• **What is being asked**: Reproduce every line in the material below that holds "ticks".

*** Opening Data extract ***

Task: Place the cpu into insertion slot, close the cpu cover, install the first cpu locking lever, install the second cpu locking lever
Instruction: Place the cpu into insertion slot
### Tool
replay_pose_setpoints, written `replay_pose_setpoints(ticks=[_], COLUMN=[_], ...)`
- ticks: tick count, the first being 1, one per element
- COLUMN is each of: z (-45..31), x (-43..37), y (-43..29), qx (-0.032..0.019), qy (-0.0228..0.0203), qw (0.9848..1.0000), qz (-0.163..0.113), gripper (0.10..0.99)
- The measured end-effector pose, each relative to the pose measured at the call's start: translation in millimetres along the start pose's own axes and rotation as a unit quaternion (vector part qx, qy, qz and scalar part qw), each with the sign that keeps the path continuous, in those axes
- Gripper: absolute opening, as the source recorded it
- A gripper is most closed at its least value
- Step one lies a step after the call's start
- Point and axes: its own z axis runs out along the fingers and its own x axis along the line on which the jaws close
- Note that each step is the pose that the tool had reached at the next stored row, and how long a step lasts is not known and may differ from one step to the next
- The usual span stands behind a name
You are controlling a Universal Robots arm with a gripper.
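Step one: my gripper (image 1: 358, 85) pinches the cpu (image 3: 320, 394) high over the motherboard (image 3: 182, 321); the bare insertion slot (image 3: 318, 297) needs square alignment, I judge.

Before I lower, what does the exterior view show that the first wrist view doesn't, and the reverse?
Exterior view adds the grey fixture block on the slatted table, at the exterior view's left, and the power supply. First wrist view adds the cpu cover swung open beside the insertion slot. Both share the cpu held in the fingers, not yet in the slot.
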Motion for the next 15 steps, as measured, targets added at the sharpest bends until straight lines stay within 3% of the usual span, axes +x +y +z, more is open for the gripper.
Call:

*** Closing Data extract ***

• **Solution for this problem**:
replay_pose_setpoints, written `replay_pose_setpoints(ticks=[_], COLUMN=[_], ...)`
- ticks: tick count, the first being 1, one per element

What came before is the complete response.